* **Your assignment**
Locate the line that contains "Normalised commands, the". Reproduce it and all following lines up to the end of the material, exactly and with nothing added.

== Recorded data

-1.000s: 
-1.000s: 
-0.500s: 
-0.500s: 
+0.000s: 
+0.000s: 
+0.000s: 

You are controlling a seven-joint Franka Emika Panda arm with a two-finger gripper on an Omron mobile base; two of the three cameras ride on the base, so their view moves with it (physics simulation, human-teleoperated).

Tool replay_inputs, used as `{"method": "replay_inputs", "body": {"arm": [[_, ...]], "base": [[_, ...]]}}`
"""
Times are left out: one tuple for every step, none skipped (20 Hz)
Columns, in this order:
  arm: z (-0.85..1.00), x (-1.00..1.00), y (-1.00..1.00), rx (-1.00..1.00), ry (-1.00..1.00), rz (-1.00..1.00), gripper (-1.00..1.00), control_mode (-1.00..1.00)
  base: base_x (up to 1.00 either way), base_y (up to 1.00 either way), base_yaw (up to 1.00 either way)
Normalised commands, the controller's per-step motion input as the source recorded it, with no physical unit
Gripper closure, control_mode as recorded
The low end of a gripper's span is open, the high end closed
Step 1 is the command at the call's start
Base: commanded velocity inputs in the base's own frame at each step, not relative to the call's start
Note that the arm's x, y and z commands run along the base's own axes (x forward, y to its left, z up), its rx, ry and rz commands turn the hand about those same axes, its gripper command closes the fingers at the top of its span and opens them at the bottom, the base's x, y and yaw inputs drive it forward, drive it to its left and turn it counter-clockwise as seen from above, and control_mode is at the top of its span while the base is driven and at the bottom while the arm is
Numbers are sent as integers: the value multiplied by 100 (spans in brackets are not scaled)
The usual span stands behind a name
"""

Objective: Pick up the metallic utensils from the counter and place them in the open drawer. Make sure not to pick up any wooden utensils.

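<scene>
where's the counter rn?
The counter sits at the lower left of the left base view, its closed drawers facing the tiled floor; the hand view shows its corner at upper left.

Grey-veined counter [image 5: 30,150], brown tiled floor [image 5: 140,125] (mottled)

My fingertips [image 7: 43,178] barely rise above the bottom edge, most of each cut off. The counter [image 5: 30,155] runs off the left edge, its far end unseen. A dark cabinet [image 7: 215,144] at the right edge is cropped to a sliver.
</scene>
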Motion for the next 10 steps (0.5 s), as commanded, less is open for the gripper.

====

* **Answer to this task**
Normalised commands, the controller's per-step motion input as the source recorded it, with no physical unit
Gripper closure, control_mode as recorded
The low end of a gripper's span is open, the high end closed
Step 1 is the command at the call's start
Base: commanded velocity inputs in the base's own frame at each step, not relative to the call's start
Note that the arm's x, y and z commands run along the base's own axes (x forward, y to its left, z up), its rx, ry and rz commands turn the hand about those same axes, its gripper command closes the fingers at the top of its span and opens them at the bottom, the base's x, y and yaw inputs drive it forward, drive it to its left and turn it counter-clockwise as seen from above, and control_mode is at the top of its span while the base is driven and at the bottom while the arm is
Numbers are sent as integers: the value multiplied by 100 (spans in brackets are not scaled)
The usual span stands behind a name
"""

Objective: Pick up the metallic utensils from the counter and place them in the open drawer. Make sure not to pick up any wooden utensils.

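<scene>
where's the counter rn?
The counter sits at the lower left of the left base view, its closed drawers facing the tiled floor; the hand view shows its corner at upper left.

Grey-veined counter [image 5: 30,150], brown tiled floor [image 5: 140,125] (mottled)

My fingertips [image 7: 43,178] barely rise above the bottom edge, most of each cut off. The counter [image 5: 30,155] runs off the left edge, its far end unseen. A dark cabinet [image 7: 215,144] at the right edge is cropped to a sliver.
</scene>
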Motion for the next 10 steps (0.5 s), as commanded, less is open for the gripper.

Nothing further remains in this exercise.